# Limit Problem Difference of Squares

1. Sep 30, 2007

### Destrio

how would you do:
lim x->3+ of abs(x+3) / x^2 - 9
because if you take the difference of squares of the bottom
and divide x+3 / x+3 for the positive abs case
you are left with 1/(x-3) with x approaching 3
making the denominater 0

I have since realized that the question was asking for -3+, and was able to solve it
but if it was asking for +3+ how could I go about solving it?

Thanks

2. Sep 30, 2007

### Dick

The limit as x->3+ doesn't exist. The numerator approaches 6 and the denominator approaches 0. How could it?

3. Sep 30, 2007

### HallsofIvy

Are you serious? If x= 3, what is |x+3|/(x^2- 9)?

4. Sep 30, 2007

### Destrio

If x= 3, what is |x+3|/(x^2- 9)?
6/0

i know the limit as x approaches 3 doesnt exist
but so far in my course we have always been able to arrange one-sided limits so that they exist

so if it is simplified like that and the denominator remains 0, is it safe to say that is doesnt exist since it is not defined?

5. Sep 30, 2007

### HallsofIvy

No, the limit does not exist!

6. Sep 30, 2007

### Dick

The value of the function at -3+ isn't defined either, but the limit exists. Think of what happens to the values of the function as the limit is approached rather than rather than what happens AT the point.

7. Sep 30, 2007

### dynamicsolo

lim x->-3+ |x+3| / (x^2 - 9)

The one-sided limits do exist: they just don't match up.

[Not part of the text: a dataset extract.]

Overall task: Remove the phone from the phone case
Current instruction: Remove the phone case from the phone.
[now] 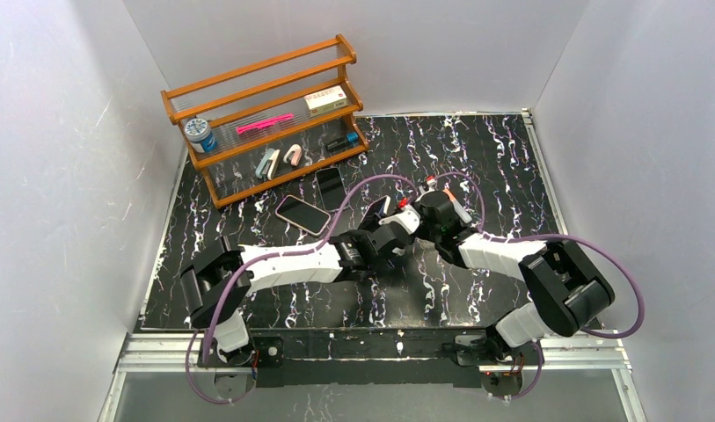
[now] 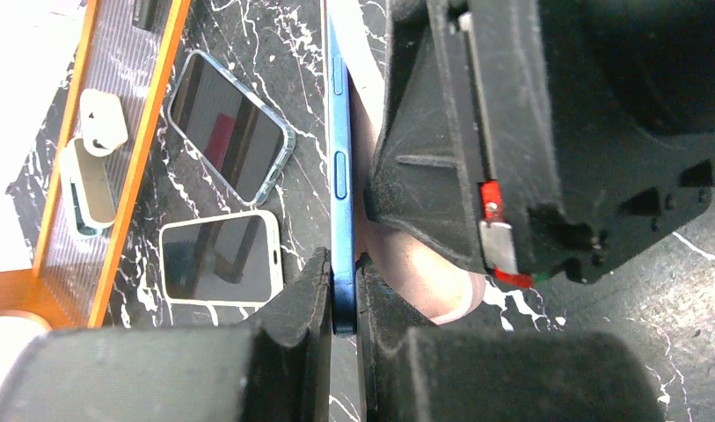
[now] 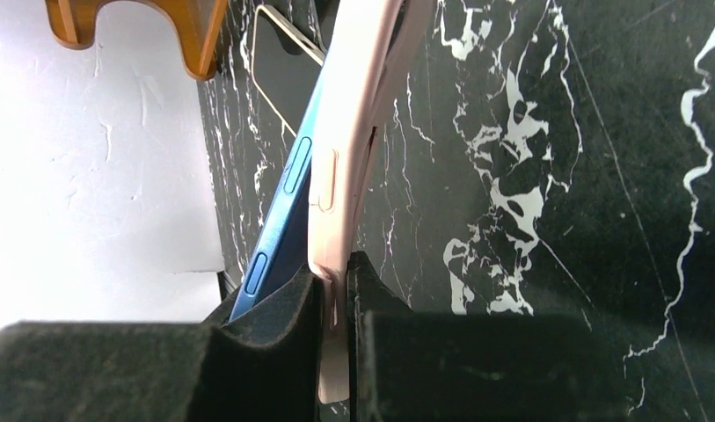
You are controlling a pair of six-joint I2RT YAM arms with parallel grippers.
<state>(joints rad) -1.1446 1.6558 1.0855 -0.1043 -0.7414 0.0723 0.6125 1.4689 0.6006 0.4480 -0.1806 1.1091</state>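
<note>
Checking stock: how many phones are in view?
3. The blue phone is in the left gripper; a clear-edged phone and a pale-edged phone lie by the rack. Others may be hidden.

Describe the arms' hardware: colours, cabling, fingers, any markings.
The left arm and right arm match, with white link shells and black joint housings and grippers. A purple cable loops loosely along each arm from base to wrist. The fingers are black and blocky with rough matte faces. The right gripper body carries small red tags.
</note>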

For x-> -3+ , |x+3| = (x+3) , so the expression will reduce to
1/(x-3) . Then the limit is 1/-6 = -1/6 .

For x_> -3- , |x+3| = -(x+3) , so the expression becomes -1/(x-3) and the limit is
-1/-6 = 1/6 .

It's the two-sided limit x -> -3 that doesn't exist; the function has a jump discontinuity there and is undefined at x = -3.

For x-> +3 ,
the one-sided limits also exist, but they're infinite and don't match up.

|x+3| = 6 from either direction,

but lim x->+3- (x^2 - 9) approaches zero from negative values, so
the limit of the original expression goes to minus infinity
and lim x->+3+ (x^2 - 9) approaches zero from positive values, so
the limit of the original expression goes to positive infinity

So x-> +3 also does not exist, but for a different reason from the situation for x-> -3 .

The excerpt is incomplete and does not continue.